The biopic turns its topic’s independence and idiosyncrasies into the stuff of bland abstract.
The present of Bob Dylan’s music is to make the world appear weirder, or relatively to disclose the world to be as unusual because it actually is. He sings of life as a circulate of jumbled-up indicators and sensations, some actual and a few not, carrying which means past phrases. Even at his most strident, he wheezes out an anti-narrative: Thou shalt not simplify, classify, categorize.
A Full Unknown, James Mangold’s biopic centered on the bard’s early profession, understands this—and betrays it. The movie portrays Dylan as a prophet bringing independence and idiosyncrasy to a world of rule-enforcers and followers. Timothée Chalamet does glorious work hanging Dylan’s steadiness of unworldliness and humanity. But no film about unconventionality ought to be as blandly standard as this one is.
The issue begins on the degree of conception. Mangold has chosen to look at probably the most chewed-over chapters of Dylan’s profession: his early days within the New York Metropolis people scene, starting in 1961 and main as much as the 1965 Newport People Competition, when he shocked acoustic-guitar purists by going electrical. Newsie cap on his head, Dylan blows into Greenwich Village on the movie’s begin, gigs round, and shortly wins the admiration of his idols—Woody Guthrie, Pete Seeger, Johnny Money—in addition to of the scene’s rising star, Joan Baez. Rebel brings acclaim, which brings public expectations, which brings extra rebel: a cycle that’s true to Dylan’s life, but in addition that of many earlier iconoclasts portrayed on movie.

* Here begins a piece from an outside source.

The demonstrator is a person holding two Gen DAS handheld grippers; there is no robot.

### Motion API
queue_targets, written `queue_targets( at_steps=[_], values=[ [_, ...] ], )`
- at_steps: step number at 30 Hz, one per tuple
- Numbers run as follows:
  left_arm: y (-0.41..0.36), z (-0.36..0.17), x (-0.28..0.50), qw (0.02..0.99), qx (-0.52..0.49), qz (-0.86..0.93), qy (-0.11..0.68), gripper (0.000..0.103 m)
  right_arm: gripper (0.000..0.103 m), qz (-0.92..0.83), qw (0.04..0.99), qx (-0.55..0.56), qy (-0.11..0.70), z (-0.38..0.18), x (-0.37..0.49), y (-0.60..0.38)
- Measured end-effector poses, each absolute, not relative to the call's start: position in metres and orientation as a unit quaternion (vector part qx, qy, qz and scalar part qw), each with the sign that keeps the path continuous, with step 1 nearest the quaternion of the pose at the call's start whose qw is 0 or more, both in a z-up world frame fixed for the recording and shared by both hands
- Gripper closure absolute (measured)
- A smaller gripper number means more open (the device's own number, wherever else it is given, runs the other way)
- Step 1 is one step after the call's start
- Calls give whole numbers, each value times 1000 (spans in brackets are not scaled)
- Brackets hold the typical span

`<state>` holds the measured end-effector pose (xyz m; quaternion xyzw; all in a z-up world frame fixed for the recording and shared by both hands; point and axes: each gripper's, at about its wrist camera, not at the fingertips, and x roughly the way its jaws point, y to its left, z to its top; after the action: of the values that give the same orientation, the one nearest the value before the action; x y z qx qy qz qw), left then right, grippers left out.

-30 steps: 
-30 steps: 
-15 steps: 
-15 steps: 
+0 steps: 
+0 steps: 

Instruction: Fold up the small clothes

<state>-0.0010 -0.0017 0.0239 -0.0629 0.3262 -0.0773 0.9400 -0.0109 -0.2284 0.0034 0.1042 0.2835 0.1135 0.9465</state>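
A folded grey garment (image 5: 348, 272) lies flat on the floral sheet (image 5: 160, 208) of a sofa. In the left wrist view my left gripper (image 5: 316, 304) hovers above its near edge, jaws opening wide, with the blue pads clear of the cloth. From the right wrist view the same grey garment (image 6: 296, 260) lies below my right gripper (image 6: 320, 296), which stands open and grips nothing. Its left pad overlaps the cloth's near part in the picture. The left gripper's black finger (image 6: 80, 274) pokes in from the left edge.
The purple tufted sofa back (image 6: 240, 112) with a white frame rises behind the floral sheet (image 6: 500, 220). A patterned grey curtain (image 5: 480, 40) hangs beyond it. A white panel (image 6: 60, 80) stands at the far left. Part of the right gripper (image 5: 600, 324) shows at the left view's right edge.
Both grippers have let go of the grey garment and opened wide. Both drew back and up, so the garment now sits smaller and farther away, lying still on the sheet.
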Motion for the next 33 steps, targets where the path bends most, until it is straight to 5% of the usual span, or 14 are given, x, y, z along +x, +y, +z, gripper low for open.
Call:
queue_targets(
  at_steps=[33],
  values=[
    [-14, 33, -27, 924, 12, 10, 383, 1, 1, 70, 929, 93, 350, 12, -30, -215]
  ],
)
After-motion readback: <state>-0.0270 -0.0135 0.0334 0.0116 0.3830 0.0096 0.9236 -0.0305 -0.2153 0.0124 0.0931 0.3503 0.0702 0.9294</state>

Mangold is aware of the foundations of biopics effectively; his 2005 Money exploration, Stroll the Line, set the trendy template for methods to bend a posh particular person’s life right into a satisfying arc. Right here, the director and his co-writer, Jay Cocks, diverge from the template in a single intriguing manner. Dylan’s behavior of mendacity and misdirection has made the query of who the person born Robert Zimmerman actually is, and why precisely he does what he does, one in every of music’s enduring mysteries. Reasonably than attempt to crack the case with backstory offering psychological trigger and impact, A Full Unknown simply lets Dylan be … unknown. When he tells Baez that he was once a carnie, she exasperatedly replies that he’s stuffed with it. He could be. However he’s dwelling out an concept that he professes in a key little bit of dialogue: To succeed onstage, you must encourage the identical fascination as a freak present.

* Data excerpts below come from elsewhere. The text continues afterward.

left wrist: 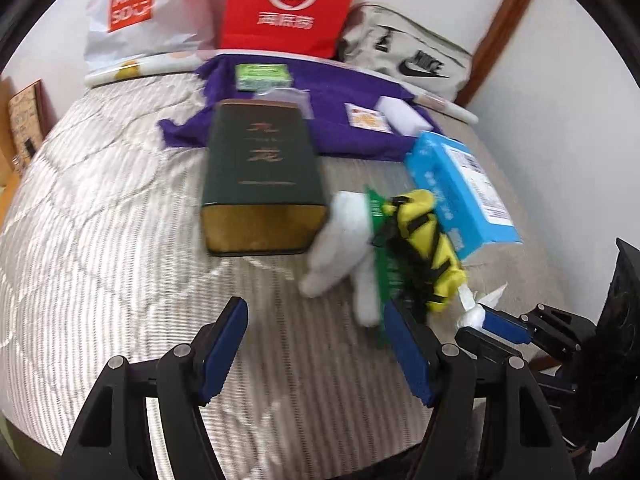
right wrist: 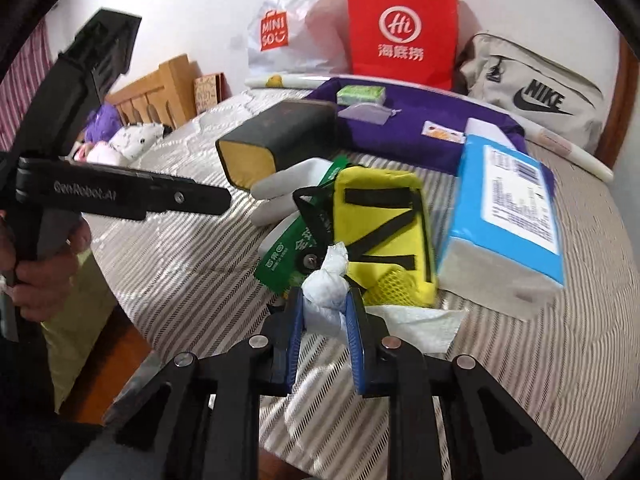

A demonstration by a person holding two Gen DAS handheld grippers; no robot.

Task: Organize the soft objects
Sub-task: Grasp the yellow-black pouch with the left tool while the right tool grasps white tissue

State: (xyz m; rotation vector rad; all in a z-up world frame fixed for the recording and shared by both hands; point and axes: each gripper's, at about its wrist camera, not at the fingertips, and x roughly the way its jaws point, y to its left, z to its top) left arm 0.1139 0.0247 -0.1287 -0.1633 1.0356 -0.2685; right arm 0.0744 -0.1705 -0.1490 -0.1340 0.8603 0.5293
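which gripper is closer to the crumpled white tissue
Right. The right gripper is shut on the crumpled white tissue; the left gripper hangs open off to its side, not touching it.

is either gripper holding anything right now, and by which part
The right gripper has its jaws shut on the crumpled white tissue, gripping its lower, bunched end. The left gripper stands open over the bedspread, holding nothing.

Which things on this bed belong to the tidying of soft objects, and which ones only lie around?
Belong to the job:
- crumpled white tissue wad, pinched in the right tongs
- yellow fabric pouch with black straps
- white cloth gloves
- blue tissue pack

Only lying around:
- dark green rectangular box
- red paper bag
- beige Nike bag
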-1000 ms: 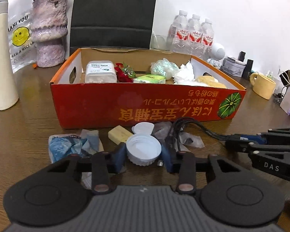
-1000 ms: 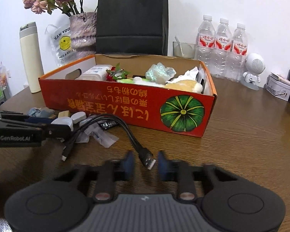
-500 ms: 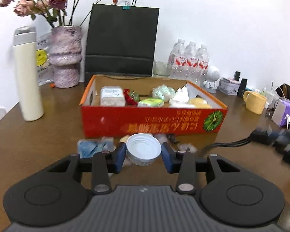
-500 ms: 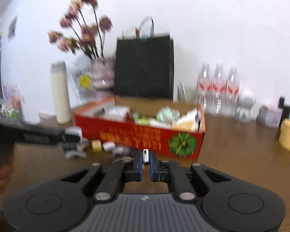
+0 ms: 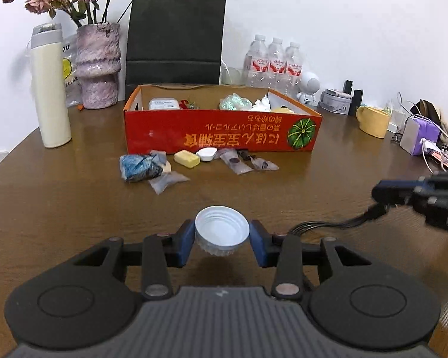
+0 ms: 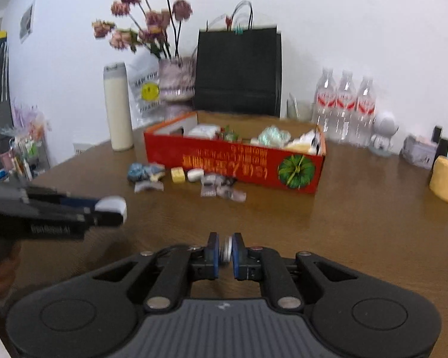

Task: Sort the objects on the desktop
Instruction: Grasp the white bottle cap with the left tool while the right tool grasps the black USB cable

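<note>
My left gripper (image 5: 222, 237) is shut on a white plastic lid (image 5: 222, 232), held above the table well in front of the red cardboard box (image 5: 224, 132). It also shows in the right wrist view (image 6: 112, 208) at the left. My right gripper (image 6: 225, 252) is shut on the metal plug (image 6: 226, 250) of a black USB cable (image 5: 337, 225), which trails below it in the left wrist view. Loose items lie before the box: a blue crumpled wrapper (image 5: 139, 165), a yellow block (image 5: 187, 158), a small white cap (image 5: 207, 154) and clear sachets (image 5: 239, 164).
Behind the box stand a black paper bag (image 5: 176, 38), a vase of dried roses (image 5: 97, 65), a cream flask (image 5: 49, 86) and three water bottles (image 5: 273, 62). A yellow mug (image 5: 373, 120) and a purple box (image 5: 419, 135) sit at the right.
Both grippers have pulled back and up from the box. The left one carries the white lid with it. The right one closed on the cable plug and lifted the cable off the pile.
</note>
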Available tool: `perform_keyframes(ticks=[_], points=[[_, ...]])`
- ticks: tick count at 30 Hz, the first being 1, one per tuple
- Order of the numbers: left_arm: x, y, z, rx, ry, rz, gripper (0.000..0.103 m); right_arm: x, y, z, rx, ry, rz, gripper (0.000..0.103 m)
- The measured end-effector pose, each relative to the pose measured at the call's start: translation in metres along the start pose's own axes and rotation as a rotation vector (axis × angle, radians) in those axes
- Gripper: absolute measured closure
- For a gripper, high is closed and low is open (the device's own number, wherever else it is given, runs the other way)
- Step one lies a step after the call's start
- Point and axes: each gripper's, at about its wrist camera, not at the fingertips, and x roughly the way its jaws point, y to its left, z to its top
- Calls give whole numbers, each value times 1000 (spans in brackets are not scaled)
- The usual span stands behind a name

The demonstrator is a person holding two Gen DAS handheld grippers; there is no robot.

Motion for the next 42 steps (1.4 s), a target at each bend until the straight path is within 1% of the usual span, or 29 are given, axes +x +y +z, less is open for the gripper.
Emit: perform_keyframes(ticks=[2,4,5,7,8,9,11,13,15,17,20,22,23,24,25,26,29,34,36,39,42], points=[[1,1,-2,-12,5,-11,62,-3,1,4,2,-17,4,95],[4,3,-5,-22,23,-8,62,3,4,4,-14,16,4,94],[5,3,-6,-25,33,-5,62,6,6,2,-21,37,8,90],[5,5,-8,-26,42,-9,61,16,7,-5,-60,99,49,81],[5,5,-9,-28,46,-12,61,20,8,-8,-74,114,53,75],[6,5,-11,-29,50,-15,61,24,8,-10,-73,126,53,71],[9,6,-12,-38,57,-8,61,34,11,-11,-63,149,60,70],[9,7,-13,-48,59,-10,61,42,23,-11,-145,149,28,70],[10,8,-12,-48,60,-9,61,52,38,-11,-258,151,-35,70],[11,10,-12,-49,57,-12,61,63,45,-10,-294,161,-27,70],[12,12,-11,-53,57,-20,61,74,44,-6,-261,162,35,72],[12,12,-10,-49,56,-25,61,80,41,-2,-216,173,70,76],[13,12,-10,-49,56,-26,61,83,37,0,-174,185,94,85],[14,13,-9,-50,55,-28,61,84,33,1,-124,194,111,92],[14,13,-9,-52,54,-30,61,84,31,2,-96,196,105,95],[14,13,-9,-53,53,-30,62,84,31,1,-87,195,93,100],[15,13,-8,-58,51,-25,62,76,21,1,13,173,82,102],[12,15,-8,-72,40,-9,62,53,6,3,95,79,38,102],[11,14,-7,-72,35,-10,62,40,0,4,111,24,32,102],[5,12,-3,-75,7,-6,62,24,-6,10,131,-45,13,102],[-3,7,2,-62,-28,-13,62,14,-8,18,125,-75,8,103]])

Chalamet does simply that. He performs Dylan with heavy-lidded stillness, making him appear perpetually on the verge of dozing off, mumbling as if in a dream. The movie overflows with efficiency scenes during which Chalamet captures Dylan’s managed erraticism, singing in a manner that spins people conventions right into a galactic spiral of feeling. The actual-life Dylan of the Sixties was a bit lighter and funnier than the solemn determine Chalamet cuts, however his prankster soul flashes by means of often, comparable to when he publicizes himself to be God after which breaks into a smile. And although Dylan himself had some enter within the film, Chalamet doesn’t uninteresting the artist’s merciless edge; at one level, with glassy anger in his eyes, he tells Baez her songs are fairly like work in a dentist’s workplace.
Sadly, the remainder of the film has that very same antiseptic high quality that Dylan stood in opposition to. New York appears to be like as stagey and cheerful as an amusement park. Dylan’s romance with Sylvie Russo—a fictionalized model of his real-life girlfriend Suze Rotolo, performed by Elle Fanning—principally appears to exist to present trivia about Dylan’s love songs. Historic giants are sketched in 2-D: Ed Norton’s Seeger is a delicate idealist with a touch of crafty; Monica Barbaro’s Baez is all confidence apart from when she’s all insecurity. Most irritating are the groan-worthy winks to the viewers. “Watch out on that factor!” Seeger admonishes as Dylan rides his motorbike, a number of years earlier than the singer’s career-altering, still-mysterious crash of 1966.
Because of Chalamet’s efficiency, the movie’s hokiness isn’t completely deadly to the viewing expertise. But when A Full Unknown is Hollywood’s grand, Oscar-baiting summation of Dylan’s legacy, then the implication is unhappy: Even when making an attempt to rejoice originality, the leisure business insists on predictability. The movie needn’t be an art-house riddle—Todd Haynes already took that method to Dylan in 2007 with I’m Not There—however a shaggier, extra naturalistic model would have higher suited its topic. The movie does convey one true thought, at the least: Worshipping an artist is totally different from listening to what they need to say.